Please write out, exactly as given, every line of the entries below up to and including the line with "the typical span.".

········

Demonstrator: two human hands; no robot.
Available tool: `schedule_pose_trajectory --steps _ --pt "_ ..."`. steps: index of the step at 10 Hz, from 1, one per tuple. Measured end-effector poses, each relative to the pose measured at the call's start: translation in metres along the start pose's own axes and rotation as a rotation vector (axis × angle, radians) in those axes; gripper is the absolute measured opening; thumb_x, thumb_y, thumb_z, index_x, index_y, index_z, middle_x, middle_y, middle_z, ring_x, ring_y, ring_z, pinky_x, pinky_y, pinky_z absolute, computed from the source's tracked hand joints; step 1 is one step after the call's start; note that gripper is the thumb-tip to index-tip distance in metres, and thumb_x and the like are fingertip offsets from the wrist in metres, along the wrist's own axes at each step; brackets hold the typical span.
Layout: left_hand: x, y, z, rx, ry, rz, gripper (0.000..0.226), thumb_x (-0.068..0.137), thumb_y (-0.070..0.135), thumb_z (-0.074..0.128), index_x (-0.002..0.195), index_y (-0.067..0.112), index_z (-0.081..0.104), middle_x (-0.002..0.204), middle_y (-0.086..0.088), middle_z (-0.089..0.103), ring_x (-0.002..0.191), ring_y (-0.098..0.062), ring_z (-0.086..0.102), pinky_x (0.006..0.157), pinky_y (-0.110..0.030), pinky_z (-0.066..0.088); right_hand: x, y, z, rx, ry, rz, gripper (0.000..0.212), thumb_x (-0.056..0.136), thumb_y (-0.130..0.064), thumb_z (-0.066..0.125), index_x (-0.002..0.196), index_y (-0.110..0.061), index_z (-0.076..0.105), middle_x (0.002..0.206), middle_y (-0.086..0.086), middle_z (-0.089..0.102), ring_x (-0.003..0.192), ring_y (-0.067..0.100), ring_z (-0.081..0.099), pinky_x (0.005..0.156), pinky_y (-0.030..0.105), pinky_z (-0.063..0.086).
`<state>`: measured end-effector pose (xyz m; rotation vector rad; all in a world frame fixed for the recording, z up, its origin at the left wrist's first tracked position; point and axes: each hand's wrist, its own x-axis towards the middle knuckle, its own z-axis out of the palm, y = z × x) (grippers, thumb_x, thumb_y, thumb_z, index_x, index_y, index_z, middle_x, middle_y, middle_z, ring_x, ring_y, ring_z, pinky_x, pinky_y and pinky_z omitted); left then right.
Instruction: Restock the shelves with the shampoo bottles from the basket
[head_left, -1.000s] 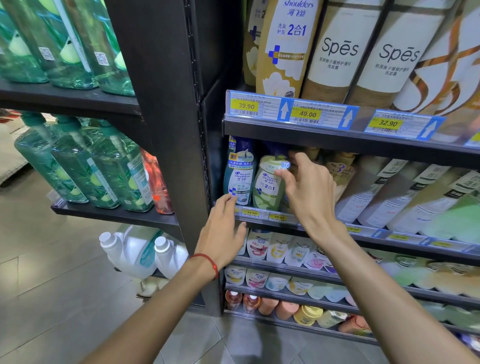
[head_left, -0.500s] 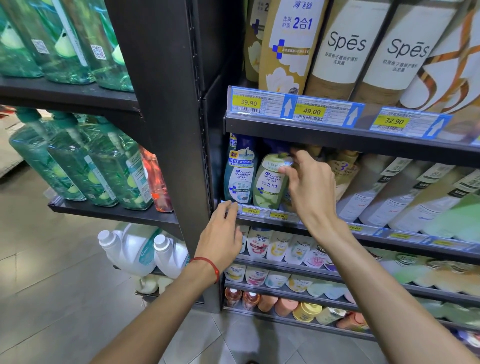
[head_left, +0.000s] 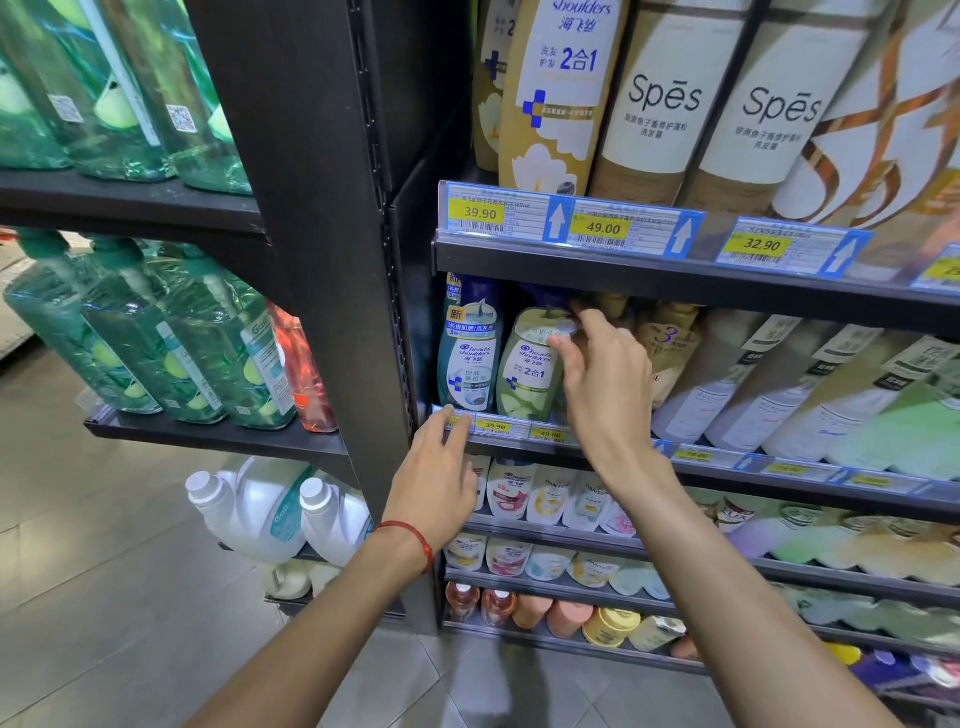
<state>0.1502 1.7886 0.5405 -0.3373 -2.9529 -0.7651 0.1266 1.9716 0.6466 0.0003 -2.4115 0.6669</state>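
Green shampoo bottle (head_left: 525, 384) stands upright at the centre of the frame, at the front of the second shelf (head_left: 883, 493) from the top, just right of a blue shampoo bottle (head_left: 467, 358) at the shelf's left end. The right hand (head_left: 608, 384) reaches in from the lower right and pinches the green bottle's upper right shoulder: the thumb lies on the label, the forefinger stretches up to the neck, and the other fingers curl loosely behind. The left hand (head_left: 436, 480), a red cord (head_left: 415, 535) at its wrist, lies below it with straight fingers resting on the shelf's front edge, next to the yellow price tag (head_left: 493, 426), holding nothing.
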Motion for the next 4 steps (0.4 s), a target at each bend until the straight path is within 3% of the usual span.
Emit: schedule_pose_trajectory --steps 1,2,3,4 --pt "-0.001 0.001 -0.001 -0.003 -0.008 0.002 0.059 0.099 0.018 0.052 0.154 0.015 0.034 0.163 -0.007 0.024 0.151 -0.024 0.026 0.113 -0.036 0.042 -0.006 0.006 0.006 0.065 -0.015 -0.012 0.015 0.102 -0.015 0.062 0.113 -0.005 0.061 0.09 0.006 0.065 0.09 0.028 0.053 0.069 0.038 0.039" --pt "0.0 0.002 -0.003 0.005 -0.022 -0.001 0.06 0.098 0.018 0.052 0.155 0.015 0.033 0.164 -0.007 0.023 0.152 -0.024 0.024 0.113 -0.036 0.041 -0.012 0.011 0.008 0.118 -0.03 -0.015 0.032 0.099 -0.005 0.063 0.131 -0.003 0.06 0.111 0.009 0.068 0.103 0.027 0.056 0.081 0.022 0.035" --pt "-0.001 0.001 -0.001 0.003 -0.008 0.01 0.061 0.098 0.017 0.052 0.155 0.015 0.031 0.165 -0.008 0.022 0.152 -0.025 0.023 0.115 -0.036 0.04 -0.022 0.016 0.004 0.215 -0.054 -0.027 0.044 0.1 -0.003 0.061 0.143 -0.006 0.054 0.133 0.007 0.064 0.115 0.023 0.061 0.098 0.024 0.045" --pt "-0.003 0.003 -0.006 0.013 -0.004 0.017 0.061 0.098 0.017 0.052 0.155 0.014 0.031 0.164 -0.009 0.025 0.152 -0.025 0.024 0.117 -0.035 0.036 -0.034 0.014 -0.004 0.204 -0.034 -0.027 0.047 0.101 -0.009 0.061 0.146 -0.013 0.052 0.142 0.001 0.06 0.125 0.02 0.059 0.107 0.033 0.048"
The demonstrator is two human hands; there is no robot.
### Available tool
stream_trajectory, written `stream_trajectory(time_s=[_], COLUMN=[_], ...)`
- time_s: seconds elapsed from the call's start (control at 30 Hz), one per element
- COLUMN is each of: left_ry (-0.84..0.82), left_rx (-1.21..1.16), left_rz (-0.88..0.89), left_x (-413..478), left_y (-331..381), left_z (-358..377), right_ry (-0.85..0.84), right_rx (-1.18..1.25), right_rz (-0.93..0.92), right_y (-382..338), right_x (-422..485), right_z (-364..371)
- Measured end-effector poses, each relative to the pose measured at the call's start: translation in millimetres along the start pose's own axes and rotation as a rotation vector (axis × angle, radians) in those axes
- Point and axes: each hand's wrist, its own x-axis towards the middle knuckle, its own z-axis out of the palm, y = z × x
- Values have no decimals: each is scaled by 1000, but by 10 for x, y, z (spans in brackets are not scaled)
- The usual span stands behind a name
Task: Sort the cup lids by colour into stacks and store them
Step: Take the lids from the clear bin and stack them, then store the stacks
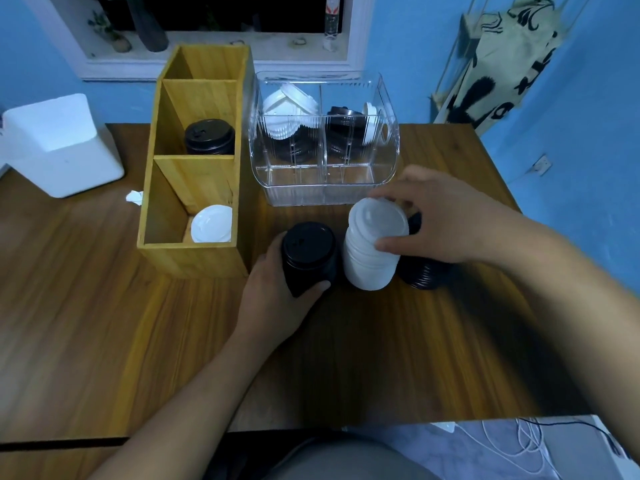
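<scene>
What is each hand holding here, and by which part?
The left hand grips the black lid stack round its lower side. The right hand grips the white lid stack near its top, thumb in front, fingers behind.

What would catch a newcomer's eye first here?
Mid-table, the left hand grips a black lid stack and the right hand holds a white lid stack beside it. Behind them stand a wooden divider box, left, and a clear bin of mixed lids, right.

I see left hand [277, 292] gripping black lid stack [308, 252], right hand [443, 226] pinching white lid stack [370, 261], both stacks on surface [104, 306].
</scene>
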Motion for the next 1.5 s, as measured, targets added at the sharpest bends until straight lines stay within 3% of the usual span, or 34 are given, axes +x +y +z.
stream_trajectory(time_s=[0.13,0.33,0.63,0.8,0.87,0.97,1.03,1.1,1.2,1.3,1.5], left_ry=[0,-6,-9,-11,-26,-40,-44,-51,-66,-84,-83], left_rx=[-6,7,19,8,-2,1,1,7,24,26,37], left_rz=[-2,-21,-36,-40,-47,-53,-63,-77,-98,-122,-111], left_x=[-10,4,19,17,27,36,41,43,50,67,62], left_y=[5,5,-7,-19,-35,-40,-41,-50,-46,-28,-44], left_z=[-10,2,18,12,9,8,12,19,20,17,12], right_ry=[-169,-240,-316,-443,-376,-74,76,113,24,-181,-430], right_rx=[-120,-194,-170,-77,13,115,90,17,-146,-314,-381], right_rz=[-8,-33,-75,-92,-99,-92,-79,-43,33,74,103], right_y=[25,9,0,46,34,113,210,311,422,462,454], right_x=[172,257,373,539,717,1175,1579,1986,2479,2784,3124], right_z=[46,85,33,-241,-399,-601,-676,-687,-626,-531,-489])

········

• **Written solution**:
Demonstrator: two human hands; no robot.
Available tool: `schedule_pose_trajectory --steps _ --pt "_ ..."`. steps: index of the step at 10 Hz, from 1, one per tuple. Measured end-effector poses, each relative to the pose measured at the call's start: translation in metres along the start pose's own axes and rotation as a rotation vector (axis × angle, radians) in those axes; gripper is the absolute measured opening; thumb_x, thumb_y, thumb_z, index_x, index_y, index_z, middle_x, middle_y, middle_z, ring_x, ring_y, ring_z, pinky_x, pinky_y, pinky_z absolute, computed from the source's tracked hand joints; step 1 is one step after the call's start; note that gripper is the thumb-tip to index-tip distance in metres, and thumb_x and the like are fingertip offsets from the wrist in metres, along the wrist's own axes at each step; brackets hold the typical span.

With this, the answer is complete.